NİHAL POLAT
Çevrimdışı kulübüne hoş geldiniz!
The Offline Club
Soğuk bir kış günü sıcak bir mola için bir kafeye girdiniz. İçerideki kalabalık dikkatinizi çekti. Okuduğu kitaba dalanlar, örgüsünün ilmeğini sayanlar, kutu oyunu oynayanlar ve sohbet edenler… Kahvenizi alıp köşenize oturduğunuzda bir şey daha fark ettiniz. Kimse telefonuyla meşgul değil; bu tatlı anları fotoğraflamıyor, sosyal medya hesabında paylaşmak için video çekmiyor. Üstelik telefonlar masalarda da görünmüyor. Hayret bir şey! Kimse sıkılmış gibi de durmuyor.
Sakin olun, zamanda yolculuk yapmadınız! Sadece bir kulübün etkinliğine şahit oluyorsunuz.
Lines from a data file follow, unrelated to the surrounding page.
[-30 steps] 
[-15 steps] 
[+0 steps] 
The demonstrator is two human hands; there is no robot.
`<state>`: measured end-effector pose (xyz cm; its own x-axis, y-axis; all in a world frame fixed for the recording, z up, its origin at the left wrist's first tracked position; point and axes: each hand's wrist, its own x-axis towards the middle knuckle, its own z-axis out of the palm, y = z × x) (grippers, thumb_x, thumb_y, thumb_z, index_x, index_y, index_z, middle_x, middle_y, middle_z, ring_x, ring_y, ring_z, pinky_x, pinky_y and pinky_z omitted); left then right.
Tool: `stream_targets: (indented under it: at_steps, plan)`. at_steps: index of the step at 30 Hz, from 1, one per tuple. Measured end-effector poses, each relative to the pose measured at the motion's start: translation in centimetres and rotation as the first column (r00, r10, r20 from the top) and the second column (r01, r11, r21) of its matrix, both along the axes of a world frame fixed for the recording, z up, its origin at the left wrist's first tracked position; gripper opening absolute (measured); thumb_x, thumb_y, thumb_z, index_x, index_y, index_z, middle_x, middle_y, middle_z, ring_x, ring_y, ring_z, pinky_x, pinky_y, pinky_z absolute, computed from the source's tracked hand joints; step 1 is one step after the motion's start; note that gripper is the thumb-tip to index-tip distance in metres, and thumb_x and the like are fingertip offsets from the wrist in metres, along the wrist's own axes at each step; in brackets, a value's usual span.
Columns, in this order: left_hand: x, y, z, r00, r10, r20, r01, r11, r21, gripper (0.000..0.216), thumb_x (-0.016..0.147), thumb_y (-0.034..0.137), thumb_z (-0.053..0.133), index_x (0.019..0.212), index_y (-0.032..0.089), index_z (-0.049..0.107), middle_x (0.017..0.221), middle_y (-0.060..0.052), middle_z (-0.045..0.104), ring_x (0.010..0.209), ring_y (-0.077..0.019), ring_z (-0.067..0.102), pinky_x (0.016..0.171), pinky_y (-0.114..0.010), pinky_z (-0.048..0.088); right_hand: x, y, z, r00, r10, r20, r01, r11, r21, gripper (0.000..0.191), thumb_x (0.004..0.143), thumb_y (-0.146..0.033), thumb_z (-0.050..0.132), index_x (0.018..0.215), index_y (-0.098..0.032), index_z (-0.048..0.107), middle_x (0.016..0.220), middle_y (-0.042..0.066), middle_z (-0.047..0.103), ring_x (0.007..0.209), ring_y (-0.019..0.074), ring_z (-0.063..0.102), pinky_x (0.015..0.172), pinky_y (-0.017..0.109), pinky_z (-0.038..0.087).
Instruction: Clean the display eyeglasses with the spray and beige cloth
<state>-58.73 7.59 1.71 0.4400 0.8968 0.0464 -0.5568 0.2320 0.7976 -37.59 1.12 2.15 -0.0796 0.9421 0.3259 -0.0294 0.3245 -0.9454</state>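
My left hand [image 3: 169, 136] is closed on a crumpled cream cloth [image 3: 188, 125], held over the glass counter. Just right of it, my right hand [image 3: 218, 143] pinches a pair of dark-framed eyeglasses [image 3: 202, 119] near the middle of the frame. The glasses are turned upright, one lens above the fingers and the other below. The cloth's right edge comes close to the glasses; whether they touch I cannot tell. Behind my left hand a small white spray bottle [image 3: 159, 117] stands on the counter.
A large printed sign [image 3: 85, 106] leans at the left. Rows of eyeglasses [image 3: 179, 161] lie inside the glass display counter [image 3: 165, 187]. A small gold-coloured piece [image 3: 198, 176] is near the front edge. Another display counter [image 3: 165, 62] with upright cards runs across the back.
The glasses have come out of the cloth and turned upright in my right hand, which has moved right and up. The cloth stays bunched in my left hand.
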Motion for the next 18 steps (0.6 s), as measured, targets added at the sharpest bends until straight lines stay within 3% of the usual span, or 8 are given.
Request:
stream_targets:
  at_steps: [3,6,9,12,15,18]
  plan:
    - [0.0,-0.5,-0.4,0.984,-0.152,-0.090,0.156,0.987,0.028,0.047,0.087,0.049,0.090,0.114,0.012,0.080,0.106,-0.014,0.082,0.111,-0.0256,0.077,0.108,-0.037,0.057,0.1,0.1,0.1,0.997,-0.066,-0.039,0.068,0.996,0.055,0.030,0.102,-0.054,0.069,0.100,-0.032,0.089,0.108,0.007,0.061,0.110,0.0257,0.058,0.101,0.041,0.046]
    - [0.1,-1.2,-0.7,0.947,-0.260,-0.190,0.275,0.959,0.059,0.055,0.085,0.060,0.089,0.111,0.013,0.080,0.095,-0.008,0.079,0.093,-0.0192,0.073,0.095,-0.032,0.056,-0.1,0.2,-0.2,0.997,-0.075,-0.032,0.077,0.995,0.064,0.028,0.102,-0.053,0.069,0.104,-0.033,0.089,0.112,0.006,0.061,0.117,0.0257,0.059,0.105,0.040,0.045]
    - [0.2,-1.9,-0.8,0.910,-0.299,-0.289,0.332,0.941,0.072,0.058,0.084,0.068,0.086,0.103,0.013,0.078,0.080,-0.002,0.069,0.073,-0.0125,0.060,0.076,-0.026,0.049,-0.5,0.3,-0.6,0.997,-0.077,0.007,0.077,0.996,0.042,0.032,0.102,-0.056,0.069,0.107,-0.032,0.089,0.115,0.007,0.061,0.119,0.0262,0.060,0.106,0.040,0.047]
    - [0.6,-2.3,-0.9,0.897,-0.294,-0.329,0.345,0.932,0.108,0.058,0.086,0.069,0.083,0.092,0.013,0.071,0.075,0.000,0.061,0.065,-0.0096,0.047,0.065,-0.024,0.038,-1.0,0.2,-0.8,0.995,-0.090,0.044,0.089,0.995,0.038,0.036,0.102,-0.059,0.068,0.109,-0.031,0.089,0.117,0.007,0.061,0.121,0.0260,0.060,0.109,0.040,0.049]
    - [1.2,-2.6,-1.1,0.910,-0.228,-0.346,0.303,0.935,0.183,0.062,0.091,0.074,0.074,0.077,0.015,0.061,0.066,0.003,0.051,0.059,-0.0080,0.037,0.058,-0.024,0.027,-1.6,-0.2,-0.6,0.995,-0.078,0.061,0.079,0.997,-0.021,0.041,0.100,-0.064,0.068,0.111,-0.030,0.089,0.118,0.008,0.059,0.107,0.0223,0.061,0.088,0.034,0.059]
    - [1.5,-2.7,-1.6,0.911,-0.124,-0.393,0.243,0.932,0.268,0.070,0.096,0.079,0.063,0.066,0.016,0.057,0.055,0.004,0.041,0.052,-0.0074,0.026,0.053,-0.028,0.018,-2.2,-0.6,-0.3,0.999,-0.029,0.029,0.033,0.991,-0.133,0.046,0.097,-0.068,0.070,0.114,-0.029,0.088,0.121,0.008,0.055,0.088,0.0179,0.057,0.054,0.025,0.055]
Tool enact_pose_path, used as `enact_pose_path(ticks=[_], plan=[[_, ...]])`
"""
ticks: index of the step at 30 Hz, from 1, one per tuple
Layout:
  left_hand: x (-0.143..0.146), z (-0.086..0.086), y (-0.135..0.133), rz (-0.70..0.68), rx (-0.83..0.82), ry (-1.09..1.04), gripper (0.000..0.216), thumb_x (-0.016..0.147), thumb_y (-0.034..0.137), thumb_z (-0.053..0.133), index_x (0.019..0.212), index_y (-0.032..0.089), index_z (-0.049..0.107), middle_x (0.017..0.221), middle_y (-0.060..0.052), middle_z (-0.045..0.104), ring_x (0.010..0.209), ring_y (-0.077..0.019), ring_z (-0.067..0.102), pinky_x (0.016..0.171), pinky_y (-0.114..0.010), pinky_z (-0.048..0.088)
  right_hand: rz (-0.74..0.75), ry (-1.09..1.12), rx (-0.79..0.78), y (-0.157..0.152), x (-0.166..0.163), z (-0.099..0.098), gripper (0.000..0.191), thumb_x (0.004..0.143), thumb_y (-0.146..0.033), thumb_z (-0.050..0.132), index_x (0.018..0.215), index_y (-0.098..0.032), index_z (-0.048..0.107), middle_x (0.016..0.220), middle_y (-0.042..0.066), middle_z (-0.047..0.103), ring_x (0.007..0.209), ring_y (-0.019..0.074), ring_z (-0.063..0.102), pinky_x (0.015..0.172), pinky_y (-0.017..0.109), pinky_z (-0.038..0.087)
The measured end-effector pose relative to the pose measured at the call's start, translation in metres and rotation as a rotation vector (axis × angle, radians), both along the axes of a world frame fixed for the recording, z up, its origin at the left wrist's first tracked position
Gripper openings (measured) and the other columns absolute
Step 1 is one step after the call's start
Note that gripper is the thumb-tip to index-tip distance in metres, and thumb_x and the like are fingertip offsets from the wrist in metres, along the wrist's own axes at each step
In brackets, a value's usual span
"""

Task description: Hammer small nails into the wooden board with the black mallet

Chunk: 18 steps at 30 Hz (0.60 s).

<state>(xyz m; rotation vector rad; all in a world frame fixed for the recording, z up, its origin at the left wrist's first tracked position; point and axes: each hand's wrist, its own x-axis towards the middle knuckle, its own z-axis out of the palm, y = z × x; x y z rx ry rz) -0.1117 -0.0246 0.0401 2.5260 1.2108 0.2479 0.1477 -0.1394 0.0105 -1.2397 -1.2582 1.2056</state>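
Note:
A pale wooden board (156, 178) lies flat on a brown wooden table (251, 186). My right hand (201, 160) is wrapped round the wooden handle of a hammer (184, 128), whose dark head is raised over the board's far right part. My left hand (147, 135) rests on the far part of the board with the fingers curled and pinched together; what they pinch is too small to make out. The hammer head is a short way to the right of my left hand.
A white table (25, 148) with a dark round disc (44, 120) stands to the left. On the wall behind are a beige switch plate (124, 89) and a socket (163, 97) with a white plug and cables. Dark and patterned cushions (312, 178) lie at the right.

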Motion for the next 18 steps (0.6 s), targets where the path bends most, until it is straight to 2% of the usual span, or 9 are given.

The Offline Club, Hollanda’nın Amsterdam şehrinde kurulmuş olan bir çevrimdışı kulübü. Kulüp üyeleri belirlenen mekânlarda belli aralıklarla toplanıyor ve içeri girmeden önce herkes telefonlarını bir kutuya koyuyor. Burada tüm dijital uyarıcılardan uzak, sakin ve dingin birkaç saat geçiriyorlar. Amsterdam’da başlayan bu harekete daha sonra birçok ülke de katıldı. Almanya, Fransa, İspanya, Amerika, Danimarka, Abu Dabi, Avustralya, Portekiz ve İngiltere’de de The Offline Club etkinlikleri düzenleniyor.
ARAŞTIRMALAR NE DİYOR?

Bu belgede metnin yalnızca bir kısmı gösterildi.